At the same time, a vote is a market signal. Elections aren’t a one-shot deal. To reject President Trump was to send a signal—that steak is burned and I prefer medium-rare. That signal was stronger, by Mr. Block’s own reasoning, in competitive states. The GOP can continue to serve burned steak, and continue to lose market share and voters.
Those who trust markets interpret them carefully. Also, they understand that a vote belongs to the voter and are loath to suggest that it belongs, for whatever reason, to a party.
Martin D. Kennedy
There’s all the world of difference between a dollar vote and a political vote. The former occurs every day, every hour, every minute, every second. The latter, only at two year intervals. The marketplace allows every legal taste to be satisfied; the ballot box requires a package deal. Posit that you like Trump on policies 2, 4, 6, and 8, while Biden on policies 1, 3, 5, 7. You can’t pick or choose. In the market, you can get a pink polka dot bicycle if you want. Most important, the free enterprise system is voluntary, and every human action is mutually beneficial at least in the ex ante sense. In the political sphere, there are winners and losers.

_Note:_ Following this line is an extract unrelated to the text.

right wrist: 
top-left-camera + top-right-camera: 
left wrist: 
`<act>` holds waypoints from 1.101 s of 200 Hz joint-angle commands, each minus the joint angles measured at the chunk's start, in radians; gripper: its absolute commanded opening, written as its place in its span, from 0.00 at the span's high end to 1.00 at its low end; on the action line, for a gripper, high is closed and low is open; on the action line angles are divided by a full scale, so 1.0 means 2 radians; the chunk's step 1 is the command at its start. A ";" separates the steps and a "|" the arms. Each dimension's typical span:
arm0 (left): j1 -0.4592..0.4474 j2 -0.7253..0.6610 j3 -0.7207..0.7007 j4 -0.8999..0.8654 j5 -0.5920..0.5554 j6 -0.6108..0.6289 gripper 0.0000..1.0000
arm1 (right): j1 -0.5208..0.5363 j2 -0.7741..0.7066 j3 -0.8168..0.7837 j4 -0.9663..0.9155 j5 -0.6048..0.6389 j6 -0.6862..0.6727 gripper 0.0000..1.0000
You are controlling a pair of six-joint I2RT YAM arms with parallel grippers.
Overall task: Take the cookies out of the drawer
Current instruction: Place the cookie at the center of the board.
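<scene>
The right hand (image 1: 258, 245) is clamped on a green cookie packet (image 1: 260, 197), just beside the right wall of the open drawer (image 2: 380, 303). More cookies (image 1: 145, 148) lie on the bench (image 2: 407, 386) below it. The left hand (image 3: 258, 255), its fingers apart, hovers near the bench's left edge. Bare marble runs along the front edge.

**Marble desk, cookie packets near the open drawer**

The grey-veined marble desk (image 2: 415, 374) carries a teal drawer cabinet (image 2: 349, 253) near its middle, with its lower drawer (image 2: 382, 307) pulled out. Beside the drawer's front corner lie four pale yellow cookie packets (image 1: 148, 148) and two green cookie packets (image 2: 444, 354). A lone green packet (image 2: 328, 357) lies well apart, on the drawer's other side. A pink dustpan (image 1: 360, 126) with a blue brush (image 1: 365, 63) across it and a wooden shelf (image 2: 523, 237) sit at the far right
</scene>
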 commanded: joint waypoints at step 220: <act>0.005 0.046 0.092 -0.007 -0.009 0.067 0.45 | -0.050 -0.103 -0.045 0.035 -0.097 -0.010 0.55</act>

Mr. Block’s assumption that the votes of Libertarians would automatically go to President Trump if forced into a bipartisan choice is both antidemocratic and false. He claims that there are only a few positions outside of economic views where Libertarians disagree with Democrats. But greens have known for years that Libertarians strongly agree with most of their views on “social” issues, for instance, the right to abortion, a most unpopular view with Republicans.
The fact is that more choice in an election brings out more voters. There is no guarantee that Libertarians would even bother to vote without their own candidate. Perhaps they would vote for the Green Party candidate instead.
Here’s who I blame: the Republican candidate himself. In 2000 Al Gore, a former senator from Tennessee, couldn’t win his home state and lost the election. President Trump’s recent behavior did more to scuttle his election chances than Libertarian votes in a few swing states.
Dear Mr. McCorquodale:
I never said that “the votes of Libertarians would automatically go to President Trump.” I only maintained that more of them would, a majority of them would. Why? Because libertarians are closer to Trump’s views (lower taxes, less regulation of the economy) than they are to Biden’s (socialism, although he is a bit of a weather vane). Libertarians are very divided on abortion. Murray Rothbard was pro choice, Ron Paul is pro life. Thus, this issue cannot be definitive. The idea that libertarians would favor the totalitarian Greens is highly problematic. The issue I was addressing was not whether “President Trump’s recent behavior did MORE to scuttle his election chances than Libertarian votes in a few swing states.” You might well be correct in this assessment of yours. But I only averred that the libertarians reduced his chances of reelection.
Mr. Block’s self-flagellation misses an immediate directive to take. The energy consumed in self-indignation might be better focused in the Georgia Senate runoff: Libertarian candidate Shane Hazel won 114,575 votes, 2.3% on Nov. 3. Mr. Block: Republican Senate candidates would certainly love to call those votes their own.
Paul J. Schilling
Saint Augustine, Fla.
Dear Mr. Schilling:
Joke: the mother buys her son two dress shirts. He goes to the bedroom, and changes into one of them. He comes back down to the living room and says to his mother: “What do you think?” Her reply, “The other one, you didn’t like?”
Yes, you make a good point. I indeed “missed” the Georgia Senate runoff in this 600 word op ed. Hey, you can’t do every good thing in a short space. You can’t wear two dress shirts at the same time.